After the march, the group gathered to express their solidarity with the families of the victims and to listen to their concerns. Julie Matson – the daughter of Ben Matson, killed by a member of the Vancouver Police Department in 2002 – addressed the crowd to express her worries about the reach of police impunity.
“If you look at us, we are all really normal people – this is the thing about this kind of violence, is that it affects everybody,” she said.
Lilian Madrid, the mother of Fredy Villanueva, was among the members of the Coalition that led the march down St. Denis.
“What we are asking for is justice… We want justice to be made,” said Madrid. “We want that police officer to pay for the death of my child. We are not asking for money, what we are asking for is justice.”

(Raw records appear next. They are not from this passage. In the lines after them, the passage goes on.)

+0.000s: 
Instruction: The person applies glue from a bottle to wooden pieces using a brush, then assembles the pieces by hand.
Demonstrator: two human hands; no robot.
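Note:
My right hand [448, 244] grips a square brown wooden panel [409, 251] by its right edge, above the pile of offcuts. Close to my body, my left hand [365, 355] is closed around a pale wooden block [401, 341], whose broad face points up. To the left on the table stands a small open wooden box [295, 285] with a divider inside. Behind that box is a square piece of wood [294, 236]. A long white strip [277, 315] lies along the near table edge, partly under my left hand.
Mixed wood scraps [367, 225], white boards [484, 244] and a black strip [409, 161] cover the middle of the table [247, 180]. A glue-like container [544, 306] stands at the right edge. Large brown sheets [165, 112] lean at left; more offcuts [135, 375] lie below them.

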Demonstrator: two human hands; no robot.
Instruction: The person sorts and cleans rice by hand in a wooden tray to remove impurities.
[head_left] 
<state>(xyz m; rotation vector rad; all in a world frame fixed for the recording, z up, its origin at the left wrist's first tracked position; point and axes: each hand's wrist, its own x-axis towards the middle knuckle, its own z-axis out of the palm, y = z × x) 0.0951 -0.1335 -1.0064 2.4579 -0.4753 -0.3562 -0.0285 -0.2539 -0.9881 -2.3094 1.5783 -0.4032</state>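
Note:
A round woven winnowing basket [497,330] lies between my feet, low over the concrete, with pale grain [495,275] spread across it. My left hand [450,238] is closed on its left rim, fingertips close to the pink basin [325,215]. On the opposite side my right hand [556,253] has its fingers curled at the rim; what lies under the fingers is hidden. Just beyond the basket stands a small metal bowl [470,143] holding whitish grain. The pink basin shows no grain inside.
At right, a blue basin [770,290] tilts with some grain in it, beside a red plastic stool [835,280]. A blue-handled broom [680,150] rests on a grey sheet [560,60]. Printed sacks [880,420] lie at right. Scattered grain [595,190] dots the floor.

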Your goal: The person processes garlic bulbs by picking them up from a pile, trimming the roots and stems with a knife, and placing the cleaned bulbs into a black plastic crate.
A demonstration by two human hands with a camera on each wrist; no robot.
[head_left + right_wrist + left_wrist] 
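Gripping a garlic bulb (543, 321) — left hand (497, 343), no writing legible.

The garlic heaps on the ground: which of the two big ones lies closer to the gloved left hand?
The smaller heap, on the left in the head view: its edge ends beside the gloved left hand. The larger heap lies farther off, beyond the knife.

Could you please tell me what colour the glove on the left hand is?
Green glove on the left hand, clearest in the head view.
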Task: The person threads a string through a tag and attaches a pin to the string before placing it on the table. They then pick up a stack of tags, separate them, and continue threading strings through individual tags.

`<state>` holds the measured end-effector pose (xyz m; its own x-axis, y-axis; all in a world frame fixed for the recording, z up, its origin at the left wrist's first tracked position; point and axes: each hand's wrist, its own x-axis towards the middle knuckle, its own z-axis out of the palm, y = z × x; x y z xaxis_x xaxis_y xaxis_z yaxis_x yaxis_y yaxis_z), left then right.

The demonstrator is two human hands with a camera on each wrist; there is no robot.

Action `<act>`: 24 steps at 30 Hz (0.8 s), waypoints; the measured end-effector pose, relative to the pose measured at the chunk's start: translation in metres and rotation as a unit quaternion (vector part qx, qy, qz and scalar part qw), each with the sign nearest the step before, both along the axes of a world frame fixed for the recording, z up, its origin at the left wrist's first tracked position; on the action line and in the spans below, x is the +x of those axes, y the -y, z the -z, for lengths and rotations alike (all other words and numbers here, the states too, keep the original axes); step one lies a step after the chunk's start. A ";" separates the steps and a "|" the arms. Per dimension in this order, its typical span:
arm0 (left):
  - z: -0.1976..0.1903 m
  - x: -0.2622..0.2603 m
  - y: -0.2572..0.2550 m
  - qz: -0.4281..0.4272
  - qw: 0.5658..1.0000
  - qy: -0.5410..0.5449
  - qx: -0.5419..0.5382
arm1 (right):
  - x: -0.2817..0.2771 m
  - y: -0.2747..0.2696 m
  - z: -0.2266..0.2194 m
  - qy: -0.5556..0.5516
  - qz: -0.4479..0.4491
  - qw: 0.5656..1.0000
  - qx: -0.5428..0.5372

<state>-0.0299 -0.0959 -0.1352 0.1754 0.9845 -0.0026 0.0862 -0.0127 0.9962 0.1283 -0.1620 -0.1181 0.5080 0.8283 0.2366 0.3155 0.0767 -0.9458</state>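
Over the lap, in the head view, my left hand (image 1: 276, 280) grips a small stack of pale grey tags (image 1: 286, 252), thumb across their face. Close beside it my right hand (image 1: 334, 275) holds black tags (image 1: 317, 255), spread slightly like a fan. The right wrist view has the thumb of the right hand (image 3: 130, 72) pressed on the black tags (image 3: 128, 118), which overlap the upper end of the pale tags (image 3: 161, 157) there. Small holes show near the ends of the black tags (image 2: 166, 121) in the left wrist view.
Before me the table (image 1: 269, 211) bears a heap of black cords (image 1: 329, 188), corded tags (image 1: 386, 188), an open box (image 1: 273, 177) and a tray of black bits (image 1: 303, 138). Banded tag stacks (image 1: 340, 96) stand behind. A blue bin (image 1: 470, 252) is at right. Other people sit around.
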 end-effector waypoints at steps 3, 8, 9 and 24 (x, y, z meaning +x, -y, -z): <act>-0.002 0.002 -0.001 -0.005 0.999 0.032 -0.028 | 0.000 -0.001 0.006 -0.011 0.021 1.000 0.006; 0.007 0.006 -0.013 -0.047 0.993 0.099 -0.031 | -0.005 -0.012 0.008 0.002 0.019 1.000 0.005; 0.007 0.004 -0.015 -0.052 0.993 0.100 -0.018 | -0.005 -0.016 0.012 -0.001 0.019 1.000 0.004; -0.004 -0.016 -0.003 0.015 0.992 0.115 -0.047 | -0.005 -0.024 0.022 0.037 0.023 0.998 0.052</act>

Madrid also told The Daily that she believed racial profiling played a part in her son’s death. “All the boys that were there…there were no Québécois,” she said. “They all were Latino and people that have come to Canada to seek refuge, people from other countries.”
Following the highly publicized investigation into Fredy Villanueva’s death, Dany Villanueva, Madrid’s other son and a key witness in the investigation, is facing deportation to Honduras.
Robyn Maynard, a social justice organizer in Montreal and Convergence des luttes anticapitalistes member involved with the march and vigil, agreed with Madrid.
“[Police brutality] happens to people who are socially profiled, people with mental health issues, people who are very poor, whose lives are not given as much value in our society,” Maynard said. “Those are the people who the police can kind of have impunity to kill because there are no repercussions.”